Dollar Shave Club’s “f***ing great” Social Media Campaign

Paige Mahoney-Nagle    March 8, 2015

Organization Name: Dollar Shave Club

Industry: Online Retail (Monthly Subscriptions)

Web References: Venture BeatEntrepreneur, Fast CompanyAmerican ExpressHuffington Post, Facebook, Twitter, Google+

The Dollar Shave Club began with Michael Dubin and Mark Levin venting to one another at a party. “My co-founder and I had always bristled at the price and experience of buying razors at the store, and we decided that there was a better way to do it,” Michael Dubin CEO and Founder explained. “So we launched a service that sends you your razors once a month or every other month and just found that guys fell in love with that.”

To launch their subscription service, Dollar Shave Club took a different route from traditional marketing and launched their promotional video on YouTube in March of 2012. Beyond the video they had a bit of press going around based on their initial investors and a few Google Ads to get them started, which when thinking from a marketing standpoint sounds a little lacking when you’re trying to launch a business.

This is where social media comes in, and it’s changing how we market products. Dollar Shave Club’s video had more than 4 million views in the first month and within the first 48 hours had 12,000 people sign up for the subscription. The video went viral because people were identifying with the brand and sharing it across their networks. Unlike with traditional TV advertising, people were and still are watching Dollar Shave Club’s video because they want to; not because they have to. The idea of launching your product solely on social media platforms means that all the content is shareable. People see your content and if they like it or think it’s funny they are then able to instantly share it with everyone they know.

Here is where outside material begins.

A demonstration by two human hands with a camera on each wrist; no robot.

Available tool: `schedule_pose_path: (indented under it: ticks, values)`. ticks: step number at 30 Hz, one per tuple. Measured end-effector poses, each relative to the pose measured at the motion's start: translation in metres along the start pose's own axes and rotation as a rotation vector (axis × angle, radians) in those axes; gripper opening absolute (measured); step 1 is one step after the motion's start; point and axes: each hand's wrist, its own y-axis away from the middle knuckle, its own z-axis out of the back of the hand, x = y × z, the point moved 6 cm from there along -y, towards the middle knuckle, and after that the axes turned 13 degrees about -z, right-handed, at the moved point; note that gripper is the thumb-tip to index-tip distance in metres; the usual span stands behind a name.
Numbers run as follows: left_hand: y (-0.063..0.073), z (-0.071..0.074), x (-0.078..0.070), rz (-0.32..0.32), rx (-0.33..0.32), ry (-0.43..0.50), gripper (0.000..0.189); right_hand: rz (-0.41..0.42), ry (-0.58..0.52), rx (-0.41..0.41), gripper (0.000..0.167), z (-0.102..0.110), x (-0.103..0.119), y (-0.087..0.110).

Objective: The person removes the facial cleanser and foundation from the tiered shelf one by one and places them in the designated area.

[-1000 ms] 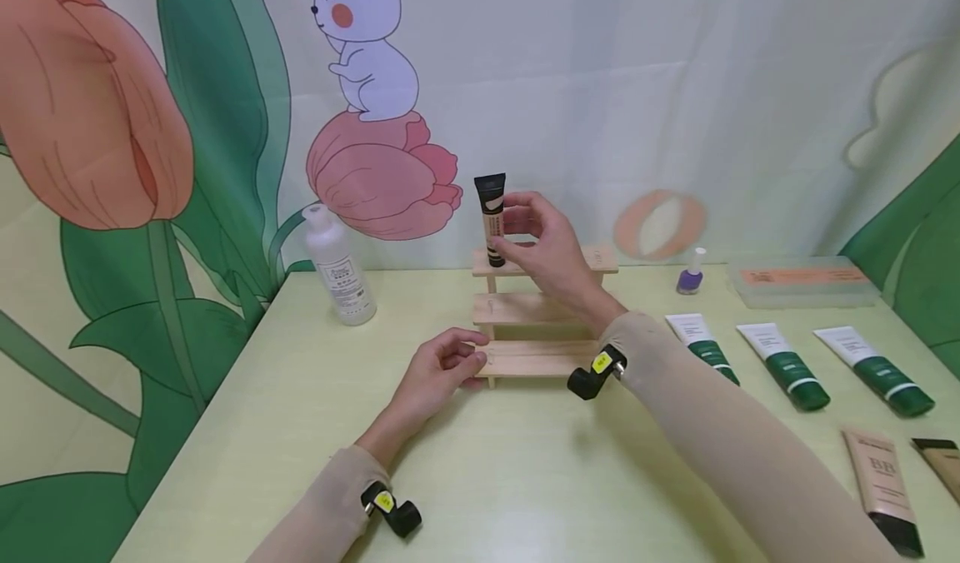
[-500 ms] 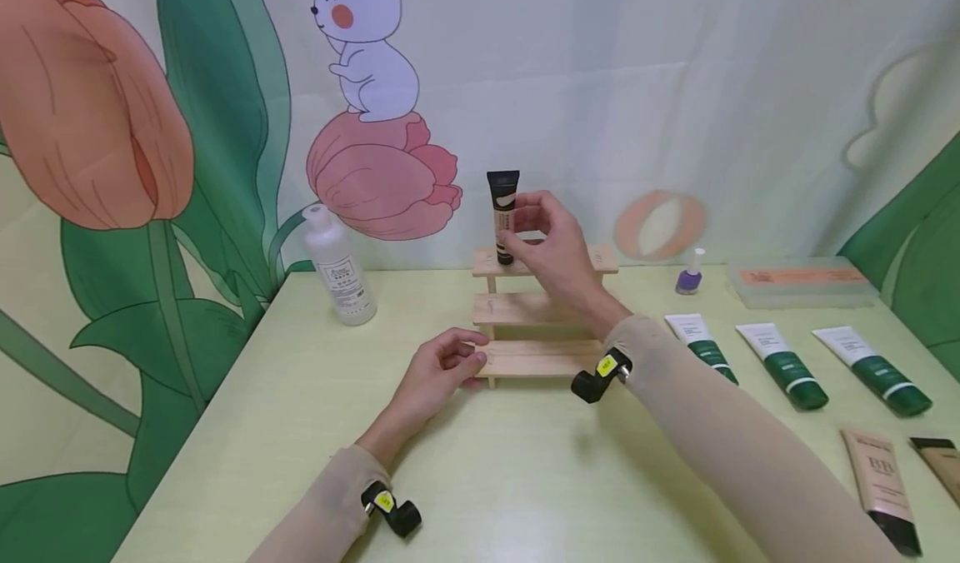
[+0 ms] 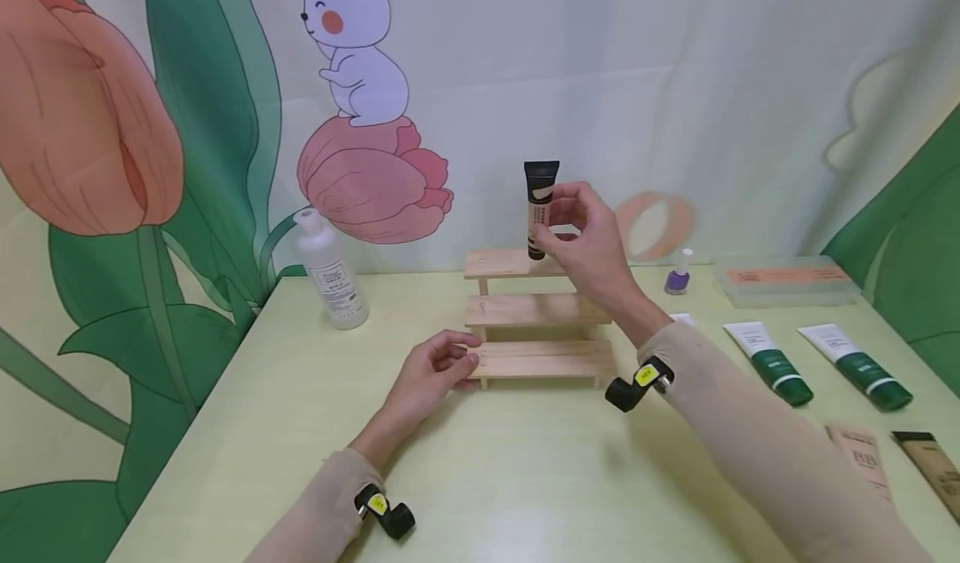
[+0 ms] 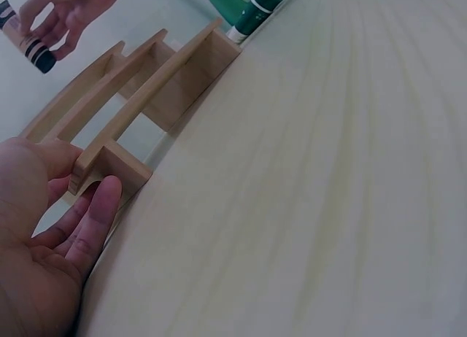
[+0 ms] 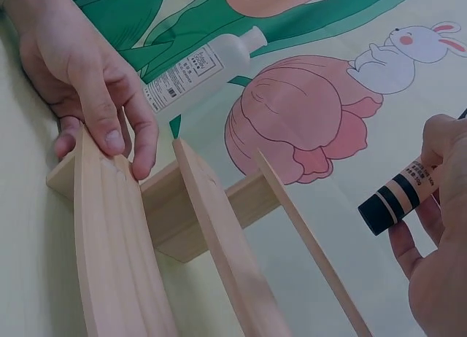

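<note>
My right hand (image 3: 592,246) pinches a small black and beige cosmetic tube (image 3: 537,206) between thumb and fingers, its cap pointing down. The tube is upright over the middle of the top tier of a three-tier wooden display rack (image 3: 543,361). In the right wrist view a gap shows between the tube's black cap (image 5: 376,214) and the top board. My left hand (image 3: 429,377) grips the left end of the lowest tier. In the left wrist view, fingers (image 4: 98,213) curl around that corner of the rack (image 4: 128,165).
A white bottle (image 3: 332,276) stands back left. At right are a purple nail polish bottle (image 3: 677,281), a clear plastic case (image 3: 787,286) and green-and-white tubes (image 3: 772,367). A pink BB tube (image 3: 861,455), partly behind the right sleeve, and a tan tube (image 3: 930,467) lie nearer.
My right hand has carried the cosmetic tube rightward, from the left end of the top tier toward its middle. The left hand keeps its grip on the rack. The head view has shifted slightly.
</note>
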Motion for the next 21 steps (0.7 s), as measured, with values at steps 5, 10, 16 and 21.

Traditional advertising is a lecture. Social media is a conversation.

“Four million people have watched the spot not because they stumbled upon it during a routine Google search for the term “razors” but because someone in their circle of social media connections went to the trouble of sharing it with them.”

By sharing or by interacting with any of a business’ social media profiles the message then becomes very important as the consumer is implicitly endorsing their product. This becomes a far more personal message for consumers rather than previous endorsements from retailers or celebrities who were there to “tell” consumers what they should purchase.

Dollar Shave Club joined an industry that’s worth an estimated $30 Billion of which Gillette owns around 70%. With Social Media and a message that disrupts people’s way of thinking about something they use on a daily basis, Dollar Shave Club is succeeding at taking a section of that industry away from massive conglomerates. They’ve created a message that people identify with and with the help of social networks and social media have amassed an online community of loyal brand followers.

Dollar-Shave-ClubLessons Learned from Dollar Shave Club’s Success

The following three areas showcase areas which helped Dollar Shave Club to achieve marketing success through social media and how you could as well. Keep these in mind if you have your own marketing to do; social media is there to help!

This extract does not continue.